# What to do
Locate every line below that contains the word "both" and copy it.

# Records for this task
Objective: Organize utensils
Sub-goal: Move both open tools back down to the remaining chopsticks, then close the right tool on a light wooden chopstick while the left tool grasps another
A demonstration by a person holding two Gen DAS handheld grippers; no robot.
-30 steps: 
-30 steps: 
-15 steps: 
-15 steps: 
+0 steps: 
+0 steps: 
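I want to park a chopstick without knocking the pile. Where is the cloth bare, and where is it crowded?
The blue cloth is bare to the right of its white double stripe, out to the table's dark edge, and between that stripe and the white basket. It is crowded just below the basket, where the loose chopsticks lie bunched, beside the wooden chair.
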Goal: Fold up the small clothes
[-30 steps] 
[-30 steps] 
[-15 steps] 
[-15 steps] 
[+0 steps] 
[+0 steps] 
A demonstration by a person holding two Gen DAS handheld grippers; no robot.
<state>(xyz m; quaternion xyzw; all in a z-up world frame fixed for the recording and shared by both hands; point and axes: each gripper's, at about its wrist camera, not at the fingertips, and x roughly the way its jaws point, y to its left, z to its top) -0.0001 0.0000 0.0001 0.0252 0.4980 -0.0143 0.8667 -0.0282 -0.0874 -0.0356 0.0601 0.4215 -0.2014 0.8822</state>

# Result of the exercise
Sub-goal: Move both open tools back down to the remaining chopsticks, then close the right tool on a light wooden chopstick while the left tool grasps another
<state>(xyz m; quaternion xyzw; all in a z-up world frame fixed for the recording and shared by both hands; point and axes: each gripper's, at about its wrist camera, not at the fingertips, and x roughly the way its jaws point, y to its left, z to its top) -0.0001 0.0000 0.0001 0.0252 0.4980 -0.0143 0.8667 -0.0282 -0.0874 -0.0356 0.0601 0.4215 -0.2014 0.8822</state>

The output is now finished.